Mr Luxton again today said his primary concern was the profitability of hard working dairy farmers, who are taking about a $50,000 cold hard cash cut in average income over two years.
The first comment was, "the reasons dairy farmers incomes were down related to commodity prices and the appreciation of the dollar, not board performance".
Mr Luxton responded today, "If this is what the board believe, then it follows that when payout goes up, because of changes in the value of the dollar and commodity prices, then obviously board performance is not relevant either."
"However the board is to be congratulated on their treasury operations whose foreign currency management hedging gains exceeded $240 million in 1996 (source 1996 Annual report)

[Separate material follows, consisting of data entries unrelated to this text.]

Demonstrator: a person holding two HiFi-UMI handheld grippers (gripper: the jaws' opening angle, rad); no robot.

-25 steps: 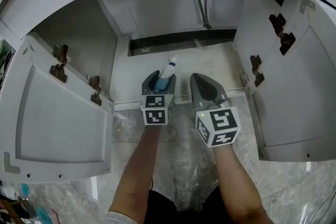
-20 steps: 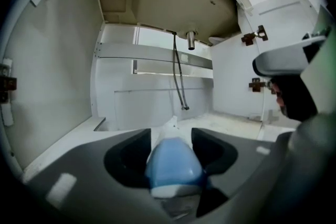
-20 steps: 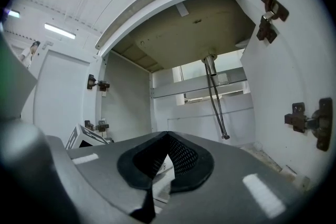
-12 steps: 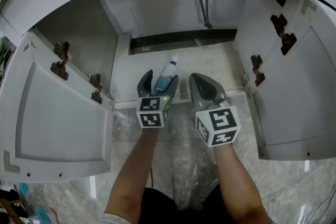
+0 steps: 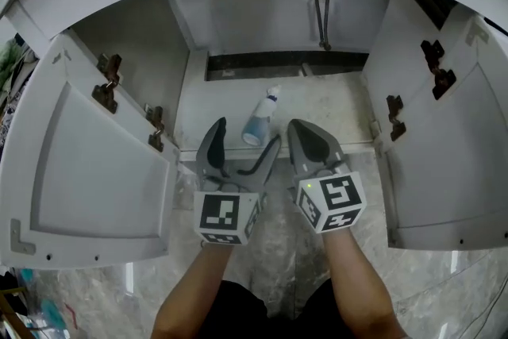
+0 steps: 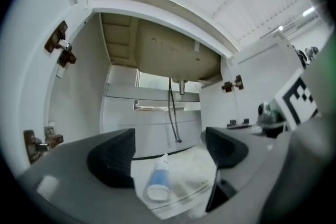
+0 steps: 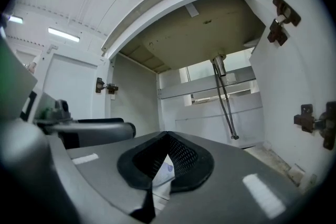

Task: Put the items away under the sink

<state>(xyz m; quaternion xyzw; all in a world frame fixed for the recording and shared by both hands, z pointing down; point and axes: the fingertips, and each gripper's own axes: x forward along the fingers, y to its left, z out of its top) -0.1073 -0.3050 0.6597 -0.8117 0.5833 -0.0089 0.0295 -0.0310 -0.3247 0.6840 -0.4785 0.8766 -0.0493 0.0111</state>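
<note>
A small bottle [image 5: 259,121] with a blue body and white top lies on its side on the cabinet floor [image 5: 337,109] near the front edge; it also shows in the left gripper view as the bottle [image 6: 157,182]. My left gripper [image 5: 244,140] hangs in front of it, drawn back. Its jaws have just been opening and stand wide, with nothing between the pads [image 6: 113,157]. My right gripper [image 5: 312,137] sits beside it on the right, shut on a thin white packet [image 7: 164,177] with blue print.
Both cabinet doors stand open, the left door [image 5: 87,163] and the right door [image 5: 452,147]. Dark hoses [image 5: 321,8] hang at the back under the sink basin [image 6: 168,50]. A dark strip [image 5: 286,63] runs along the rear of the floor.
The left gripper let go of the bottle, opened wide and drew back toward me and upward. The bottle stays on the cabinet floor. The right gripper has barely shifted.
</note>
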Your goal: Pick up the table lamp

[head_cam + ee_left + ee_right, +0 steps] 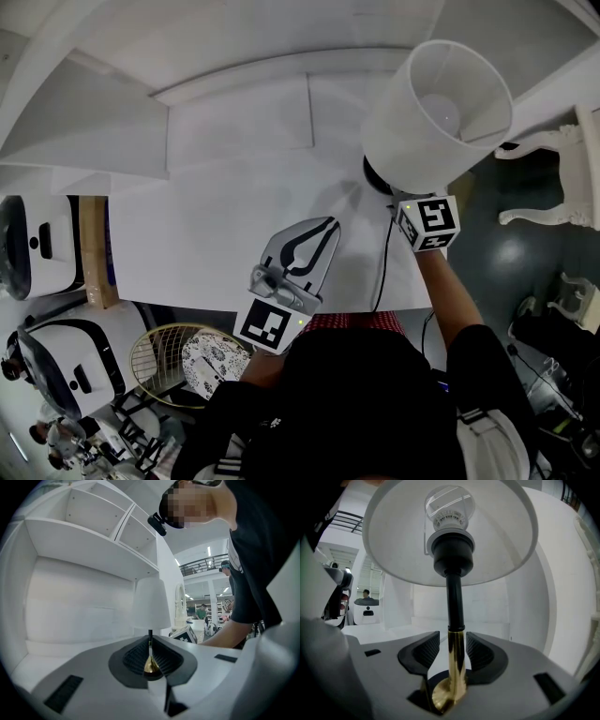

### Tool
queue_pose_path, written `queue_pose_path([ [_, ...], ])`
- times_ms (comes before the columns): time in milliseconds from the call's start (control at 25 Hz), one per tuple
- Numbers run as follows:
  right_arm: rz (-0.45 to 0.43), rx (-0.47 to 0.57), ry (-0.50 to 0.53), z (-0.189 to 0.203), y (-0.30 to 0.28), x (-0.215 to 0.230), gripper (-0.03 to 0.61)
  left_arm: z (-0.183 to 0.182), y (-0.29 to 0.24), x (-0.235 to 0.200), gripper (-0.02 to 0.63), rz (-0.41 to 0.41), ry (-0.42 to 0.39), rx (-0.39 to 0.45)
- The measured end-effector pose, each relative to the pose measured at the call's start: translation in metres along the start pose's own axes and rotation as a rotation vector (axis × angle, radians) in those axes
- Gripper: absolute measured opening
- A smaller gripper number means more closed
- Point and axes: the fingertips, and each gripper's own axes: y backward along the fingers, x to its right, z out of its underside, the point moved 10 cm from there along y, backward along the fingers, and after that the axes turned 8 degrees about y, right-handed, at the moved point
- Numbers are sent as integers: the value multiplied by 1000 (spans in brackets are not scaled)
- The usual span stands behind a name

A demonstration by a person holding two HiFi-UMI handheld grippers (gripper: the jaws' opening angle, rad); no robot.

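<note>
White desk (234, 206), upper right: table lamp (436, 112) upright, shade up, stem between right gripper's (453, 641) barely-parted jaws; left gripper (150, 644) closed, empty.

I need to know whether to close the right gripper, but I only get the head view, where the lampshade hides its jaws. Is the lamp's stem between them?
Observer: Yes. In the right gripper view the right gripper has the lamp's gold stem between its jaws.
Operator: Already clamped?
Observer: It seems not; a sliver of gap shows between the stem and one pad.
Operator: The shade looks tilted from here.
Observer: In the left gripper view the lampshade sits level on an upright stem.
</note>
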Motion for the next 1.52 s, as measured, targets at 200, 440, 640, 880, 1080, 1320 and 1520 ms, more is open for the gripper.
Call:
queue_pose_path([
  [200,-2,37,6,-5,-1,-1,178,1,0,-1,14,4,-1,-7],
  [440,23,58,6,-6,0,2,76,5,-5,-3,14,16,-6,-17],
  [640,15,51,17,-6,-1,4,57,13,-16,-5,14,52,-48,-44],
  [880,0,58,26,-6,-1,4,54,15,-33,-6,14,114,-70,-38],
  [1080,-10,48,34,-7,-1,4,54,18,-42,-10,14,157,-145,-57],
  [1320,-22,38,38,-7,0,5,54,30,-59,-16,14,183,-182,-40],
  [1520,-37,50,31,-9,-1,4,54,35,-69,-23,15,189,-181,-37],
])
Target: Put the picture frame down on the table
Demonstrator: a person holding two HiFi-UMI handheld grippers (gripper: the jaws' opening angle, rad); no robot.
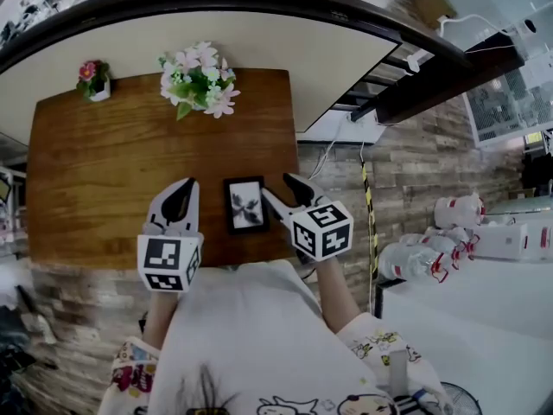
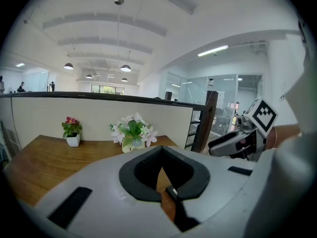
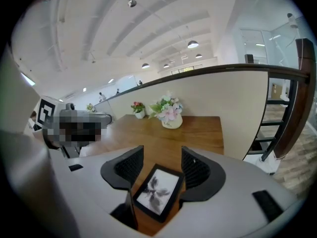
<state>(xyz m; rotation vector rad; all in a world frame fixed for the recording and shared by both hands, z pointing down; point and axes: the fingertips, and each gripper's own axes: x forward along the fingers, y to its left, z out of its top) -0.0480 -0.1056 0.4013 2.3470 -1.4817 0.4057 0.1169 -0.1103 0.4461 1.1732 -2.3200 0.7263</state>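
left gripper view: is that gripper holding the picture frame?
No, the left gripper has its jaws together on nothing; the picture frame lies on the table beside it.

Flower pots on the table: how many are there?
2. A small white pot with a pink flower sits at the table's far left corner; a bigger pot of pale flowers stands further right along the far edge. None seem hidden.

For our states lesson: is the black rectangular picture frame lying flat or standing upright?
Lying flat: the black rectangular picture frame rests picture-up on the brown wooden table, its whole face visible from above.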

The second comment from the Board related to value added, saying, " And Mr Luxton is wrong to characterise the board as restricting innovation; Any business which lifted its added value game by $100 million in a year did not fit into that category"
Mr Luxton responded, "Investing in adding value, and not just cost, was vital to improve the incomes of dairy farmers. The board is to be applaued for increasing "value added" by $100 million. However their turnover increased by about $800 million over the same period.
"My office has asked the board for more details on the total amount of "added value", and their definition of "added value". We have yet to get a specific response.
"However it appears from the boards own comments that the effect of the drop in commodity prices on payouts is that not enough value is added to increase farmers profits. This is one of the issues I am reflecting farmer concerns about
"New Zealand's dairy farmers are hard working business people. When they are told to take such big drops in income, they have the right to ask questions, " Mr Luxton concluded.